What the task requires
Would you transcribe all of the data exactly, down to the last character?

:::

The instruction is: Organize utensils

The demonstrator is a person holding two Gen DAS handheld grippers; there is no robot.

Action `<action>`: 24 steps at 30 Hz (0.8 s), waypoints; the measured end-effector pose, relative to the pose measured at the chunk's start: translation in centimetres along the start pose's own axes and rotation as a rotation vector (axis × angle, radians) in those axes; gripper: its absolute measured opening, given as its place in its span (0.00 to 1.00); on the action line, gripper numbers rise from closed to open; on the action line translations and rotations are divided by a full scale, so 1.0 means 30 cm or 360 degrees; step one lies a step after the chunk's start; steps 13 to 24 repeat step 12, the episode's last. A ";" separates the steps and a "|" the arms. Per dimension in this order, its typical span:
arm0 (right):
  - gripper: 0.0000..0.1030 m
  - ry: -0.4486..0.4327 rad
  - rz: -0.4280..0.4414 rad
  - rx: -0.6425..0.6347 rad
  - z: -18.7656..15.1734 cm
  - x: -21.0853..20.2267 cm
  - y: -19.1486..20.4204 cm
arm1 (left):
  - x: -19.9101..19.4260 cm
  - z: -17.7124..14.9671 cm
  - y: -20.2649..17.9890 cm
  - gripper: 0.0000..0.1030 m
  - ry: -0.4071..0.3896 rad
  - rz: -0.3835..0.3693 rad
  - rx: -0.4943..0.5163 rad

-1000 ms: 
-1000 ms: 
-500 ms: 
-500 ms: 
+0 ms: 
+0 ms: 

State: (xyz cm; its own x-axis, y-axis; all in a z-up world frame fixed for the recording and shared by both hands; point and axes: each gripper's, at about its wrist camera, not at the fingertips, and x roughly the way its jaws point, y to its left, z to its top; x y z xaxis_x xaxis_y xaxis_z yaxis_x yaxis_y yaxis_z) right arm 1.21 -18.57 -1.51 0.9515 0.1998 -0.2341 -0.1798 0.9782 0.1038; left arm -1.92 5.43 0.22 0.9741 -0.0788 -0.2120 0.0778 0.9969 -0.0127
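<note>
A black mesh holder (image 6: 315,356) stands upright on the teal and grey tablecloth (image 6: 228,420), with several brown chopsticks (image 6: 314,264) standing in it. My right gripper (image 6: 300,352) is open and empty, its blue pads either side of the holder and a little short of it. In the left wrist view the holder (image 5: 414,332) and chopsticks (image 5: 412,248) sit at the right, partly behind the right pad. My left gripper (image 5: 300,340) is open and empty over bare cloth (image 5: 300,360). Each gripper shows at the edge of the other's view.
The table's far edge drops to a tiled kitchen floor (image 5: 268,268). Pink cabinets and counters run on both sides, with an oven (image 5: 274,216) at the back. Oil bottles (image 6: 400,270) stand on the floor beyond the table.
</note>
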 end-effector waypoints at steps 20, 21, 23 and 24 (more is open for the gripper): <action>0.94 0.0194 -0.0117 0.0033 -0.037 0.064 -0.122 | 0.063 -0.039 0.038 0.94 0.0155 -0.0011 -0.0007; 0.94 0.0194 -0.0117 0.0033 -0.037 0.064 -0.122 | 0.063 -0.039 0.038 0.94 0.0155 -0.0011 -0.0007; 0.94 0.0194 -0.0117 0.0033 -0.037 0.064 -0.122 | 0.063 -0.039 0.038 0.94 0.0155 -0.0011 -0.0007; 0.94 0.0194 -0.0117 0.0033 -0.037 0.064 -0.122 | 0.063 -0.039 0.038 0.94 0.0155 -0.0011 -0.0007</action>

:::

Response area
The instruction is: Organize utensils

The demonstrator is a person holding two Gen DAS handheld grippers; there is no robot.

Action `<action>`: 24 steps at 30 Hz (0.8 s), waypoints; the measured end-effector pose, relative to the pose measured at the chunk's start: translation in centimetres along the start pose's own axes and rotation as a rotation vector (axis × angle, radians) in those axes; gripper: its absolute measured opening, given as its place in its span (0.00 to 1.00); on the action line, gripper numbers rise from closed to open; on the action line translations and rotations are divided by a full scale, so 1.0 means 30 cm or 360 degrees; step one lies a step after the chunk's start; steps 13 to 24 repeat step 12, the episode's last. A ";" separates the steps and a "|" the arms. Per dimension in this order, its typical span:
arm0 (right):
  - gripper: 0.0000..0.1030 m
  - ry: -0.4486..0.4327 rad
  - rz: -0.4280..0.4414 rad
  - rx: -0.6425..0.6347 rad
  - z: -18.7656..15.1734 cm
  - x: -21.0853..20.2267 cm
  - y: -19.1486..20.4204 cm
arm1 (left):
  - x: -19.9101..19.4260 cm
  - z: -17.7124..14.9671 cm
  - y: -20.2649..17.9890 cm
  - gripper: 0.0000..0.1030 m
  - ry: -0.4071..0.3896 rad
  - rz: -0.3835..0.3693 rad
  - rx: -0.4943..0.5163 rad

-1000 ms: 
-1000 ms: 
-500 ms: 
-500 ms: 
+0 ms: 
+0 ms: 

State: (xyz cm; its own x-axis, y-axis; all in a z-up world frame fixed for the recording and shared by both hands; point and axes: each gripper's, at about its wrist camera, not at the fingertips, and x roughly the way its jaws point, y to its left, z to its top; x y z xaxis_x xaxis_y xaxis_z yaxis_x yaxis_y yaxis_z) right arm 1.21 -18.57 -1.51 0.9515 0.1998 -0.2341 -0.1798 0.9782 0.1038; left arm -1.92 5.43 0.22 0.9741 -0.0788 -0.2120 0.0778 0.9969 -0.0127
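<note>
A black mesh holder (image 6: 315,356) stands upright on the teal and grey tablecloth (image 6: 228,420), with several brown chopsticks (image 6: 314,264) standing in it. My right gripper (image 6: 300,352) is open and empty, its blue pads either side of the holder and a little short of it. In the left wrist view the holder (image 5: 414,332) and chopsticks (image 5: 412,248) sit at the right, partly behind the right pad. My left gripper (image 5: 300,340) is open and empty over bare cloth (image 5: 300,360). Each gripper shows at the edge of the other's view.
The table's far edge drops to a tiled kitchen floor (image 5: 268,268). Pink cabinets and counters run on both sides, with an oven (image 5: 274,216) at the back. Oil bottles (image 6: 400,270) stand on the floor beyond the table.
</note>
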 end-effector waypoints at steps 20, 21, 23 and 24 (more is open for the gripper): <action>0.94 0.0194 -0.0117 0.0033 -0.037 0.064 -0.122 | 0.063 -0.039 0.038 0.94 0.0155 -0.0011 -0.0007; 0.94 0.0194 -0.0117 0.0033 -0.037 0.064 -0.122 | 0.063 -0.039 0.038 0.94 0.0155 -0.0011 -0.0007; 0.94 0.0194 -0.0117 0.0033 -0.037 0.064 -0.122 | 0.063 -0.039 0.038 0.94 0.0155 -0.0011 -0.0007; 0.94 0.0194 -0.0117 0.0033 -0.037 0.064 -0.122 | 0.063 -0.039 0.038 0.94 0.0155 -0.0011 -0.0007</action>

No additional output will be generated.